Your answer must be the full listing below, repeated exactly, with no pictures in it.

─── DATA SECTION

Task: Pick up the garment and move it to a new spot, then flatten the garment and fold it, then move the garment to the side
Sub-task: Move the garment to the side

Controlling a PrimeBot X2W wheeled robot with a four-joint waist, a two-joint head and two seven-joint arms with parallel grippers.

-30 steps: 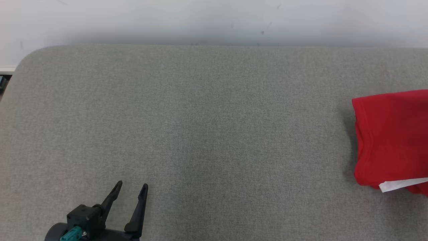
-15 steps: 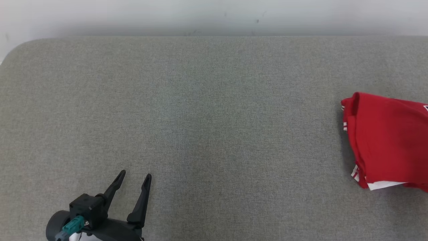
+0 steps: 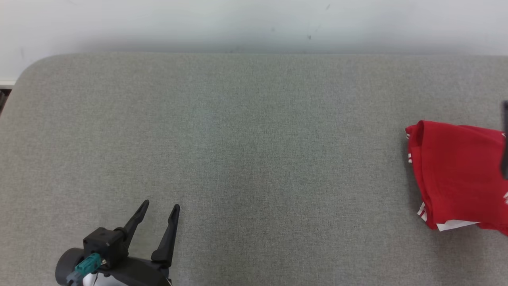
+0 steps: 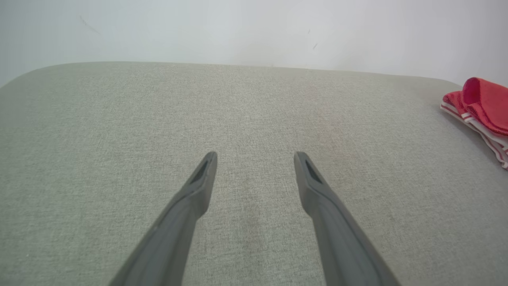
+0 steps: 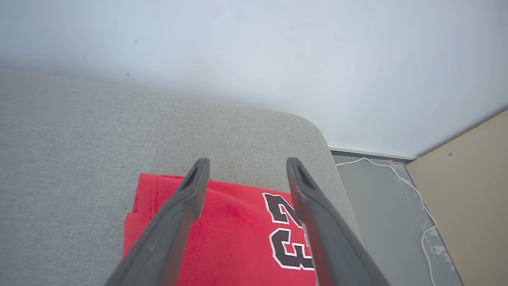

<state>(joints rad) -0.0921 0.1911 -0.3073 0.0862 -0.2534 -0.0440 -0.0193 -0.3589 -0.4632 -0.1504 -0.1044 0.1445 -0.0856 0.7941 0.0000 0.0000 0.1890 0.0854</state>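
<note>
My right gripper wide open, empty, over folded red jersey at right end of padded table. Left gripper open, empty. Risk: fingertip snagging top layer undoes fold, drags jersey off edge.

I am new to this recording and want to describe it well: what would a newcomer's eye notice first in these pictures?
First, the folded red jersey with a black, white-edged number, lying at the right end of the grey fabric surface. Next, the open right gripper above it, and the open left gripper at the near left, holding nothing.
</note>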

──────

■ RESPONSE BOX:
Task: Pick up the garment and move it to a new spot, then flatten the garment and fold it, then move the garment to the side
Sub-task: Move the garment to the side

Controlling a PrimeBot X2W wheeled robot with a four-joint waist, a two-joint head and two seven-joint arms with parallel grippers.

-30 steps: 
-15 steps: 
+0 steps: 
+0 steps: 
+0 steps: 

<state>(joints rad) -0.0921 0.1911 -0.3073 0.0862 -0.2534 -0.0440 -0.0193 -0.3589 -0.4632 -0.1504 -0.1044 0.1445 -0.0856 0.7941 0.0000 0.0000 0.1890 0.0854</state>
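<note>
My right gripper wide open, empty, over folded red jersey at right end of padded table. Left gripper open, empty. Risk: fingertip snagging top layer undoes fold, drags jersey off edge.

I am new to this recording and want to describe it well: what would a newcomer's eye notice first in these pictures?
First, the folded red jersey with a black, white-edged number, lying at the right end of the grey fabric surface. Next, the open right gripper above it, and the open left gripper at the near left, holding nothing.
</note>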

No further output remains.